§ **WHAT IS BEING ASKED**: Leaving out every picture, quote the data below exactly as it appears.

[[ DATASET EXTRACT, beginning ]]

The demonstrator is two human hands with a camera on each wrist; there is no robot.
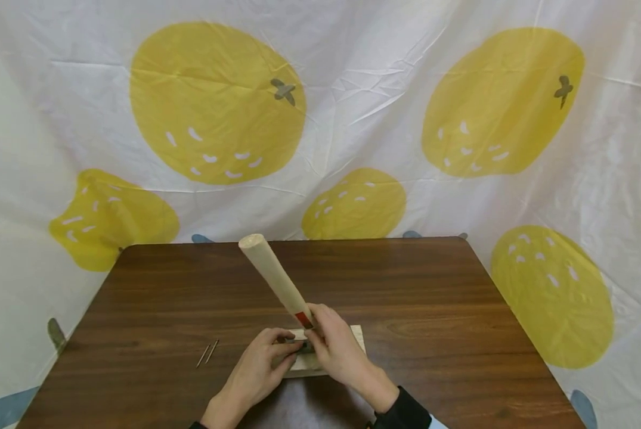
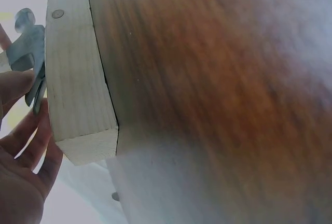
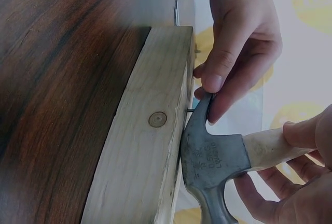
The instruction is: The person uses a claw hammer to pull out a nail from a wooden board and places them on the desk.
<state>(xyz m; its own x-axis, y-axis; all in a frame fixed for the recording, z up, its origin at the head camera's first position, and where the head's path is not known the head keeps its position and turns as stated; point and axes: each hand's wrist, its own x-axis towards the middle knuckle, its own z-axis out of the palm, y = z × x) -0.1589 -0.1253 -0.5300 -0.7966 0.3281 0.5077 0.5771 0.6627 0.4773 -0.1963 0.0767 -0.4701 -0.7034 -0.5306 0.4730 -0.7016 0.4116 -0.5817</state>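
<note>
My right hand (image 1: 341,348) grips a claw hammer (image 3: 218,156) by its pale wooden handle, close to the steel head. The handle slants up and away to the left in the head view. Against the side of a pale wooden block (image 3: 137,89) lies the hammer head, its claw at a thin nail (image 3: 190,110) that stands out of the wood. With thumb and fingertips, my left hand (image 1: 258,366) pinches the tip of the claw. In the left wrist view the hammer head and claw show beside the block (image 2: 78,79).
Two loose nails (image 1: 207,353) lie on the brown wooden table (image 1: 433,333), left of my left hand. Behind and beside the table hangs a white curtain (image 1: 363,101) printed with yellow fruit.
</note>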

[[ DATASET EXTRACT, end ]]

§ **SOLUTION BELOW**:
The demonstrator is two human hands with a camera on each wrist; there is no robot.
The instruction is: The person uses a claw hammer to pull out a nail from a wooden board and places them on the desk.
<state>(xyz m; its own x-axis, y-axis; all in a frame fixed for the recording, z up, its origin at the head camera's first position, and where the head's path is not known the head keeps its position and turns as stated; point and axes: each hand's wrist, its own x-axis towards the middle knuckle, its own z-axis out of the palm, y = z × x) -0.1589 -0.1253 -0.5300 -0.7966 0.3281 0.5077 0.5771 0.6627 0.4773 -0.1963 0.0767 -0.4701 -0.7034 -0.5306 0.4730 -0.7016 0.4116 -0.5817</state>
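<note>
My right hand (image 1: 341,348) grips a claw hammer (image 3: 218,156) by its pale wooden handle, close to the steel head. The handle slants up and away to the left in the head view. Against the side of a pale wooden block (image 3: 137,89) lies the hammer head, its claw at a thin nail (image 3: 190,110) that stands out of the wood. With thumb and fingertips, my left hand (image 1: 258,366) pinches the tip of the claw. In the left wrist view the hammer head and claw show beside the block (image 2: 78,79).
Two loose nails (image 1: 207,353) lie on the brown wooden table (image 1: 433,333), left of my left hand. Behind and beside the table hangs a white curtain (image 1: 363,101) printed with yellow fruit.
</note>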

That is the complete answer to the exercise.